╭─ Data shown

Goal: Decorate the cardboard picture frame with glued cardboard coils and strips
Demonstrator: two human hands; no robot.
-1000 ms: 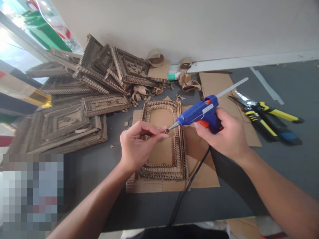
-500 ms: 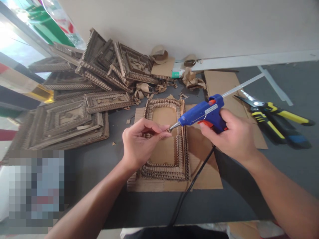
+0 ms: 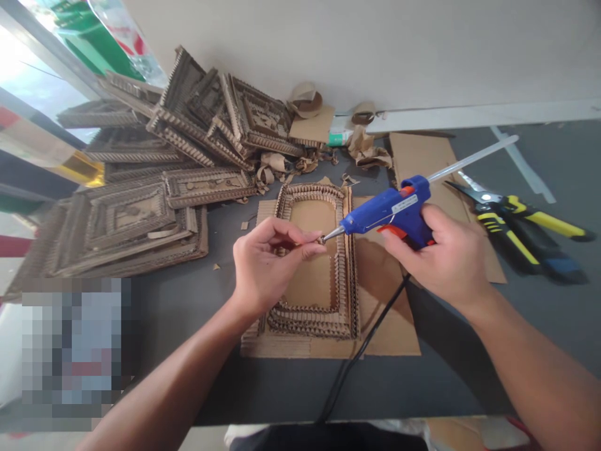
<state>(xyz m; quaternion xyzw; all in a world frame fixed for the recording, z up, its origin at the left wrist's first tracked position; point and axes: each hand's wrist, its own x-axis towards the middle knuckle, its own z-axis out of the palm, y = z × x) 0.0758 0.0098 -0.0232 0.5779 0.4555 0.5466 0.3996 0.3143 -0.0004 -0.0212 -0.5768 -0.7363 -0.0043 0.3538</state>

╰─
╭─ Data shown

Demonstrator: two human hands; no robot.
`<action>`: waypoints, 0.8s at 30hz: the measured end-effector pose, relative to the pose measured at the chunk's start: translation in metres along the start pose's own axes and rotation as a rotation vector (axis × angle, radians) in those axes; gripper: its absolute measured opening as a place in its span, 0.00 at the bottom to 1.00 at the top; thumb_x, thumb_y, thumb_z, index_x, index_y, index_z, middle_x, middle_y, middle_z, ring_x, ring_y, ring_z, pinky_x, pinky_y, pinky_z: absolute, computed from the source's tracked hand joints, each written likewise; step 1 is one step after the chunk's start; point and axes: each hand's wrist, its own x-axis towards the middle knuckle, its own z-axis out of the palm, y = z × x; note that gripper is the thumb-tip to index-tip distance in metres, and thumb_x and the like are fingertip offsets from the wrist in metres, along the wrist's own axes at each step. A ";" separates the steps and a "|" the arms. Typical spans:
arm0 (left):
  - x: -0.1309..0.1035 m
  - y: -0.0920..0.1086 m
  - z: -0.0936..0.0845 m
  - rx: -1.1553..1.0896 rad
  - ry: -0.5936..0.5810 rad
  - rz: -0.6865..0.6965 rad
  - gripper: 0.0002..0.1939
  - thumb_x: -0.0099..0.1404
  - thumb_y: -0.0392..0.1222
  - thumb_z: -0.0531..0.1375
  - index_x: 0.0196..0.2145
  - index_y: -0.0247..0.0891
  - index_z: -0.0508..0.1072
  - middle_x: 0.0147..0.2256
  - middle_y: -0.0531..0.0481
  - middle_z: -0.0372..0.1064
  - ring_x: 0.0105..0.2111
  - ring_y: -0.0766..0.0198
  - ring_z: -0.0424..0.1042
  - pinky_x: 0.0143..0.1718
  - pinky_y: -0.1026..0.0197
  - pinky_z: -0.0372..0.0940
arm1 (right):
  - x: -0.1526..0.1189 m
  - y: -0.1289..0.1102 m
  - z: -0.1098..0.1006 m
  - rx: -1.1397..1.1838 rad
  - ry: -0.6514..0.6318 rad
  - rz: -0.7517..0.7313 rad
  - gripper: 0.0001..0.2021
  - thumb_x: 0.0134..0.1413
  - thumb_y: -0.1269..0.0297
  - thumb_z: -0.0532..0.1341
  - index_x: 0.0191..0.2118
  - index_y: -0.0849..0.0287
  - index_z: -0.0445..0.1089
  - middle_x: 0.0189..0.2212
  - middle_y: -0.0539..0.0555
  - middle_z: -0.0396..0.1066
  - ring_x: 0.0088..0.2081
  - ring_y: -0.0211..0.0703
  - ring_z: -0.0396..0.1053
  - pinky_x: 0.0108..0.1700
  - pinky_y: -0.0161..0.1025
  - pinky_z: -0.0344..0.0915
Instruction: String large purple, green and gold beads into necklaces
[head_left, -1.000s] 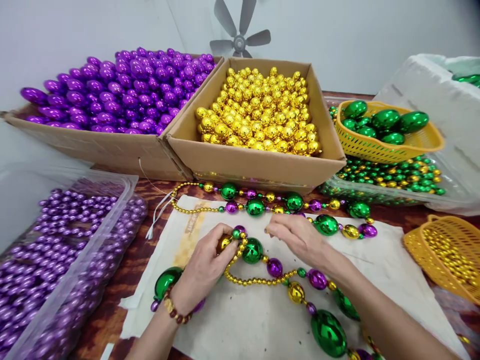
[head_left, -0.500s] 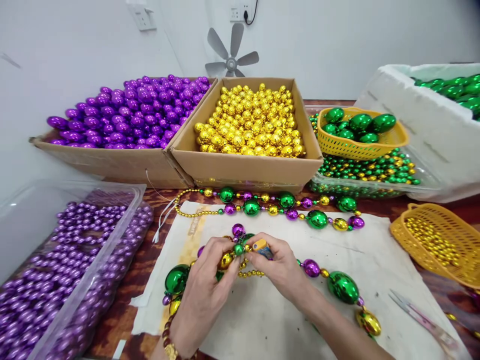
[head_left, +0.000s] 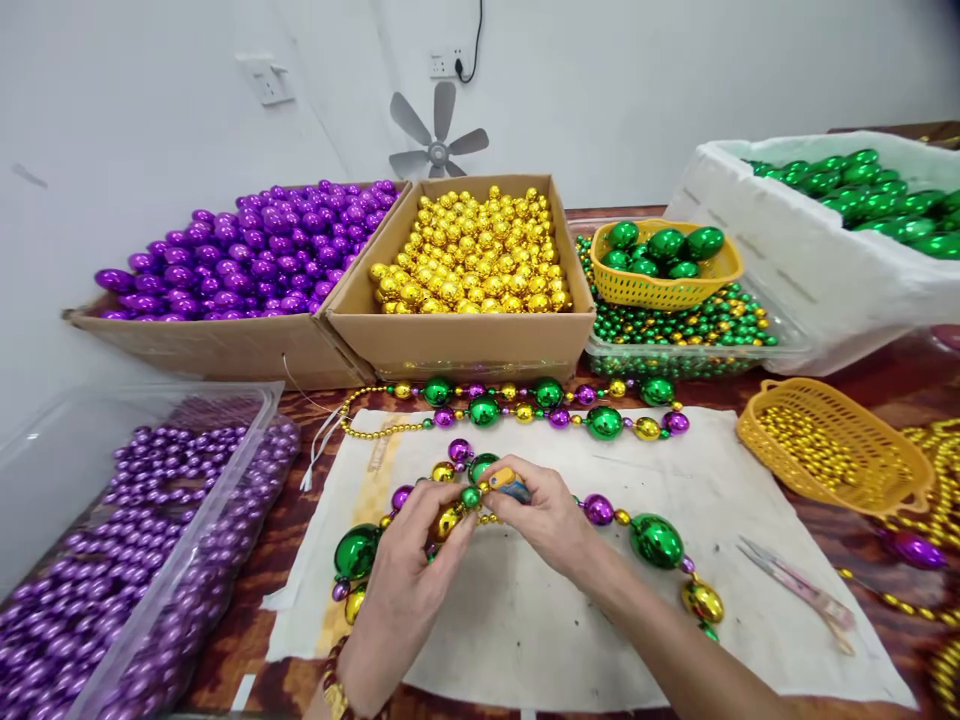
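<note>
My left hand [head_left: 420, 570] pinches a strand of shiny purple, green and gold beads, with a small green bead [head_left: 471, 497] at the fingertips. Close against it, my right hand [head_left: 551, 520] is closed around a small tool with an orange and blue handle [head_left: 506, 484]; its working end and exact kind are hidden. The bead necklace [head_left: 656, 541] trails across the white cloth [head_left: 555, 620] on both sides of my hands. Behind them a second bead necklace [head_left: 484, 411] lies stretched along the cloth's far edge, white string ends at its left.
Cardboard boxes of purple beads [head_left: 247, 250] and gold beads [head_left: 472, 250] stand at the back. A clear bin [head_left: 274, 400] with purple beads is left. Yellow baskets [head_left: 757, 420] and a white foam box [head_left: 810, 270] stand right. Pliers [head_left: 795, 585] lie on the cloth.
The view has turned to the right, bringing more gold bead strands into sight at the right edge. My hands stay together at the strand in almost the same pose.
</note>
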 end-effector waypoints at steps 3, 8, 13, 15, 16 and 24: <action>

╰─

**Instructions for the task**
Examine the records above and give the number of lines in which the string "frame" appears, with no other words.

**Response to the exercise**
2